Локтев потерял его из виду. Повернулся. Поднес к глазам бинокль и стал смотреть вперед.
Солнце еще не забралось в зенит. Светило слева над горой. И легкое марево дрожало перед фронтом, нежное, как ранний цветок. Стволы кленов и ясеней отливали обманчивой синевой, тогда как верхушки деревьев были багряно-желтыми, потому что марево струилось низом и солнце ласкало увядающие листья заботливо, щедро.
Немцы прятались там, за стволами деревьев. Вспышки из автоматов и пулеметов выдавали себя, словно огни маяков. Но патронов во взводе Локтева оставалось мало. И он уже час назад распорядился стрелять только наверняка.

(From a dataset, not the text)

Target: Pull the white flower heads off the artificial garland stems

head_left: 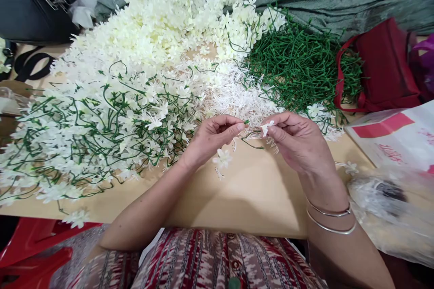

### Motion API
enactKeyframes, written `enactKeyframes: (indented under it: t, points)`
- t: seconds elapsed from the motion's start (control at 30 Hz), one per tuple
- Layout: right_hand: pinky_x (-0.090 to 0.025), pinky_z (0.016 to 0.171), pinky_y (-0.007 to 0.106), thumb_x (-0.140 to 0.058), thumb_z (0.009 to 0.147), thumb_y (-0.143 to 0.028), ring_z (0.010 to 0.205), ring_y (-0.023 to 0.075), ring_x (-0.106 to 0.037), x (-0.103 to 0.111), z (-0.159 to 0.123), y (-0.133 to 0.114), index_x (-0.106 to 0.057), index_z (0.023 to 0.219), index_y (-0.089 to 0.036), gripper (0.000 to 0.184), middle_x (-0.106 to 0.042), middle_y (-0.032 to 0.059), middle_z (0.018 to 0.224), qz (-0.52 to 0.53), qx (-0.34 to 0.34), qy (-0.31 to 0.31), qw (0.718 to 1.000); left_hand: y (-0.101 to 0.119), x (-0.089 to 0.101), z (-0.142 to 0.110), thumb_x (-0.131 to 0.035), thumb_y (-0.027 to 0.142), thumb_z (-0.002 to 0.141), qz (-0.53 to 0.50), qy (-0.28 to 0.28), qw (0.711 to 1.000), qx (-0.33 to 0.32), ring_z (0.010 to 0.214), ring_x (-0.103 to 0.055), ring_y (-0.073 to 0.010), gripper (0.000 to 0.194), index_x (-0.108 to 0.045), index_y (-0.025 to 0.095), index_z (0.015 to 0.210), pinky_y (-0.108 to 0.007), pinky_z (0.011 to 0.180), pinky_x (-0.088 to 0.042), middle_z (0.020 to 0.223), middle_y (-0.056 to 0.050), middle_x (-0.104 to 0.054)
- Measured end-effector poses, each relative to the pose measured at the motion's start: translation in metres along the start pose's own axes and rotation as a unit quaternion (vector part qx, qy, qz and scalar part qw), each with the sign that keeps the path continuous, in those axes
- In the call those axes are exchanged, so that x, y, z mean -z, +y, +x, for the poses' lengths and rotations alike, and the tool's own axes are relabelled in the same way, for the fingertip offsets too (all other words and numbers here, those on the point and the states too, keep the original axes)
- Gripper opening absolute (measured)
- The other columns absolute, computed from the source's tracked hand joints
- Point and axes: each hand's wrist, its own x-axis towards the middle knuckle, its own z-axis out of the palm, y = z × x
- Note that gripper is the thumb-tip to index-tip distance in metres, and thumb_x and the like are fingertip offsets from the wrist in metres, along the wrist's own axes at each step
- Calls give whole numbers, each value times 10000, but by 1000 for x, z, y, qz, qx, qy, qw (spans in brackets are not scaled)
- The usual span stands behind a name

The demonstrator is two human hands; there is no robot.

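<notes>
My left hand (217, 137) pinches a thin green plastic flower stem (252, 144) near its tip, between thumb and forefinger. Close beside it, my right hand (298, 142) holds a small white artificial flower (267, 128) between thumb and fingertips. A narrow gap separates the stem's tip from the white flower. Under my hands, a loose white blossom (223, 158) lies on the table (244, 198). Just beyond my fingers spreads a heap of white stamens (237, 95).
Flowers on green stems (118, 117) fill the left side, with cream petals (162, 22) behind. Green stems (298, 63) are piled back right, next to a red bag (388, 67). A black bag (34, 4) sits far left; a clear plastic bag (396, 216) lies at right.
</notes>
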Motion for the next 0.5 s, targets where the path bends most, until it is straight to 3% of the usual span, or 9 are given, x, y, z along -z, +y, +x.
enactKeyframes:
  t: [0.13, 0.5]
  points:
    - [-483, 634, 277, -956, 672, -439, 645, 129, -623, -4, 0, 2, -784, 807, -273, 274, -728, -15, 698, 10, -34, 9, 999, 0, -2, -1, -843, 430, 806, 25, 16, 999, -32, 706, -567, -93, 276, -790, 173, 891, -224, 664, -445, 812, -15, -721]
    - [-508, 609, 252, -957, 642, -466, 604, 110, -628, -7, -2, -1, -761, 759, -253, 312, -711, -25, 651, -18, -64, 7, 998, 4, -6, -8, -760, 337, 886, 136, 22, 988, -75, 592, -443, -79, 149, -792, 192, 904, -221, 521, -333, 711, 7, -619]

К несчастью, противник патронов не экономил. И мин не экономил тоже. С пронзительным завыванием, шипением и свистом они неслись к высоте Сивой, норовя угодить в вершину, где затаились корректировщики. Засекли их немцы визуально или запеленговали работу радиостанции, Локтев не знал. Но у него не было сомнения: враг обнаружил корректировщиков и поставил своей целью уничтожить их.
Возможно, это уже случилось. Локтев не был уверен, что корректировщики живы и продолжают выполнять задачу. Молчание артиллерии лишь усиливало его беспокойство.

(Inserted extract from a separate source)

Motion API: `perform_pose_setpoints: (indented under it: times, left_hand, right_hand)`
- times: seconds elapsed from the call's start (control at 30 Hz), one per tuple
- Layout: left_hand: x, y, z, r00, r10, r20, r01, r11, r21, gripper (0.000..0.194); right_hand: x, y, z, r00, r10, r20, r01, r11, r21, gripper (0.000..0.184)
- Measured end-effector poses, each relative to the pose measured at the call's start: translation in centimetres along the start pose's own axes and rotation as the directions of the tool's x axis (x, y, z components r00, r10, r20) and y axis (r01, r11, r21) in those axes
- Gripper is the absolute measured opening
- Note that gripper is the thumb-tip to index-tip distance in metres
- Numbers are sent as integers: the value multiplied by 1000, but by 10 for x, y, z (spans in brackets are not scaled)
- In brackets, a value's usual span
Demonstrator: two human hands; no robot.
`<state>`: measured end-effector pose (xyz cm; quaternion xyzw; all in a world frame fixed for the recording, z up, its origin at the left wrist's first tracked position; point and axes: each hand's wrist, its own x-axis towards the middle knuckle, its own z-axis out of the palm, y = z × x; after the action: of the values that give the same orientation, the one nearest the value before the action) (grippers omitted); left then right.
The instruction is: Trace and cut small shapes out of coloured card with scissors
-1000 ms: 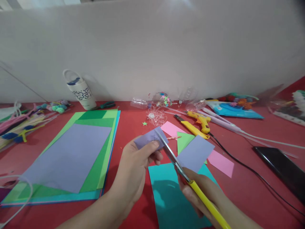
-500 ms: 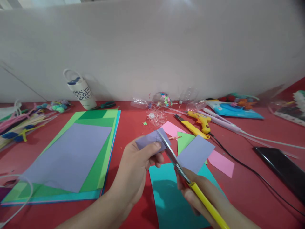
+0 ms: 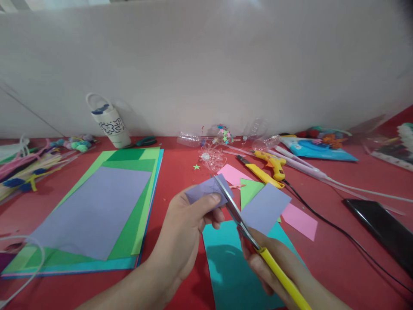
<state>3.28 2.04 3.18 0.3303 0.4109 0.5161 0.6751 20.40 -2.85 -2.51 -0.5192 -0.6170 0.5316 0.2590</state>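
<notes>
Between thumb and fingers, my left hand [image 3: 189, 219] pinches a small purple paper piece [image 3: 201, 192] that bears faint drawn lines. My right hand [image 3: 267, 258] grips a pair of scissors [image 3: 237, 215] with yellow handles. The metal blades lie along the right part of the paper piece, pointing up and left; whether they are fully closed is hard to see. Below the hands lies a turquoise sheet [image 3: 232, 275]. Just beyond the scissors, a purple rectangle [image 3: 267, 206] rests over green paper [image 3: 250, 189] and next to a pink piece [image 3: 300, 221].
Coloured sheets [image 3: 97, 211] are stacked at left. A white tumbler [image 3: 111, 127] leans at the back. To the right are a yellow cutter [image 3: 263, 172], a yellow glue gun [image 3: 274, 163] with a black cord, and a phone [image 3: 380, 232]. A green star [image 3: 196, 167] lies mid-table.
Both hands, with the paper piece and scissors, have shifted very slightly to the right. The hold of each hand is the same.
</notes>
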Motion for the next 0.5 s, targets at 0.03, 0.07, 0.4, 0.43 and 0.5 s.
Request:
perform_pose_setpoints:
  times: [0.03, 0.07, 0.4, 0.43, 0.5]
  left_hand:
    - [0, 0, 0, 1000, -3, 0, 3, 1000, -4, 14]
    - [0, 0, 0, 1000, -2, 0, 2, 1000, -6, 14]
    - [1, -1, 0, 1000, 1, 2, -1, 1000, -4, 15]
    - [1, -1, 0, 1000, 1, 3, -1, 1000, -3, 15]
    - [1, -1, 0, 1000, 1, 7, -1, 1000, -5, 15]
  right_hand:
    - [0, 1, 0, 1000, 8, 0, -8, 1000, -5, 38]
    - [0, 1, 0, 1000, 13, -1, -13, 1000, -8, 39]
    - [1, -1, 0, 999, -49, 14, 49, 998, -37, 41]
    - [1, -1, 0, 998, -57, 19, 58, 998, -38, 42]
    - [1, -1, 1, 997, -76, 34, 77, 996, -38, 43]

По цепи — беспроволочному телеграфу — пришло сообщение: противник в составе усиленного взвода атакует северо-восточный склон высоты.

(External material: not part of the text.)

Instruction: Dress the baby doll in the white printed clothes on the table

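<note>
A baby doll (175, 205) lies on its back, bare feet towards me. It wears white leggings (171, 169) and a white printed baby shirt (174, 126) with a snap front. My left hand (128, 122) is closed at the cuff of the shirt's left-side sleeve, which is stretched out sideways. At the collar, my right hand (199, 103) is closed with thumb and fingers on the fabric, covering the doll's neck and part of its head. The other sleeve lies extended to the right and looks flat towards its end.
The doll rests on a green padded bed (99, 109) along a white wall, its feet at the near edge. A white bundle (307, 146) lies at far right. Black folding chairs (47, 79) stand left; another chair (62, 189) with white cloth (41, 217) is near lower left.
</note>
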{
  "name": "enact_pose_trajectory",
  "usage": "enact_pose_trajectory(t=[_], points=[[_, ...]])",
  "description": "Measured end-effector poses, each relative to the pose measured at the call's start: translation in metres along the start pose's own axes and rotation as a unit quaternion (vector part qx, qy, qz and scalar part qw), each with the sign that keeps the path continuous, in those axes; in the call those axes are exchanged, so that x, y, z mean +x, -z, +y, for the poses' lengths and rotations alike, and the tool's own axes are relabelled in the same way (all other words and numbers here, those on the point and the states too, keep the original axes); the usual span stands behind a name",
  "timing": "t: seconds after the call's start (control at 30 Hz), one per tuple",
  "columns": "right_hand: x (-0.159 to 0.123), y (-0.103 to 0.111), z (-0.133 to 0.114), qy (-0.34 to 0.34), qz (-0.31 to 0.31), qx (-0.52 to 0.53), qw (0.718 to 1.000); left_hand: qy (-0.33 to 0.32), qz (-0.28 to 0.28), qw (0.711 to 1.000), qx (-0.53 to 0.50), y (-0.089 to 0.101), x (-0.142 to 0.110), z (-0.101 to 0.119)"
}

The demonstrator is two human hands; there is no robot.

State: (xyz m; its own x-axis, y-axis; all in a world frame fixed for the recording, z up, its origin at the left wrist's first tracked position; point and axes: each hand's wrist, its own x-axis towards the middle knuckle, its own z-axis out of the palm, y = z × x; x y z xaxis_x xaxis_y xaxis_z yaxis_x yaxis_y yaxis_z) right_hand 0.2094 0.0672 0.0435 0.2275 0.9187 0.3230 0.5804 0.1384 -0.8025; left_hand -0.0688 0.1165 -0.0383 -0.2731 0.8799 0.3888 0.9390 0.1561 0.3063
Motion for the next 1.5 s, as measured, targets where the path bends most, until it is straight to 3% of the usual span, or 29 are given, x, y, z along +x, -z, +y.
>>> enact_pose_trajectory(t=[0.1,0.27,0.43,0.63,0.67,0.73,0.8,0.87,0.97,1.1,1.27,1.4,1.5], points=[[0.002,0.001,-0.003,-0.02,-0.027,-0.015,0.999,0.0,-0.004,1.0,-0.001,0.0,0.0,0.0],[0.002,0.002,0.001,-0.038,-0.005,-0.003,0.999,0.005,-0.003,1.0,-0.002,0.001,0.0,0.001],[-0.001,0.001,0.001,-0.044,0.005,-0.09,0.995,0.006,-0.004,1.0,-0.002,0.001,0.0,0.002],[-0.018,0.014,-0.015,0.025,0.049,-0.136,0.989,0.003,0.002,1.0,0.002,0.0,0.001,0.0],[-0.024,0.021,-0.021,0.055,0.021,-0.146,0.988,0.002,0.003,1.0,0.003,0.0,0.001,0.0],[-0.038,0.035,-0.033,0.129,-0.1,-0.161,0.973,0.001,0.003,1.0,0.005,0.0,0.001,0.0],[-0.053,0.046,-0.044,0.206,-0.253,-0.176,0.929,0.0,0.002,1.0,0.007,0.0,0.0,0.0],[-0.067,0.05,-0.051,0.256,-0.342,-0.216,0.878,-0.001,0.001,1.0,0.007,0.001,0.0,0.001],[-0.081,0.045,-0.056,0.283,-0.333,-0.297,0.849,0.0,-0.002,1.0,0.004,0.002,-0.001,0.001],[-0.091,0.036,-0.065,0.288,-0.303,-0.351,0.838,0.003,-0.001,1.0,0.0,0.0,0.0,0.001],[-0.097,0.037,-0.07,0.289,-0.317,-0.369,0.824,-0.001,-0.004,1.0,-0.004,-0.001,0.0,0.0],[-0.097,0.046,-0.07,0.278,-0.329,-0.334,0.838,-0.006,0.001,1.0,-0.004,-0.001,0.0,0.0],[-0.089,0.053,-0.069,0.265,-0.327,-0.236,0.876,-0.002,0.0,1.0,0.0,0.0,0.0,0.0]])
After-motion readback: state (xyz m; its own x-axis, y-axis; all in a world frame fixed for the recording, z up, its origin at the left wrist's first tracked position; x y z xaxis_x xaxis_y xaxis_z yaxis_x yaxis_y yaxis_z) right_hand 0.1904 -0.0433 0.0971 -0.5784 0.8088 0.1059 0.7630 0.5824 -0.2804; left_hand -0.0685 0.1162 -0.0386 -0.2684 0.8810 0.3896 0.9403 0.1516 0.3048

«Надо спешить туда, — подумал Локтев, — Кажется, меня убьют. Вот только поднимусь и спрыгну в расщелину. Тогда Чугунков найдет мое тело, если, разумеется, вернется целым и невредимым. Нет, Чугункова не убьют. Это у него на лице написано. У снаряда и у пули понимание есть, что им можно, что нельзя. Есть ли? В народе говорят: смерть слепа… А может, остаться здесь? Ну какая от меня помощь там, на северо-восточном склоне? Из автомата стреляю хуже некуда. Нет. Не пойду».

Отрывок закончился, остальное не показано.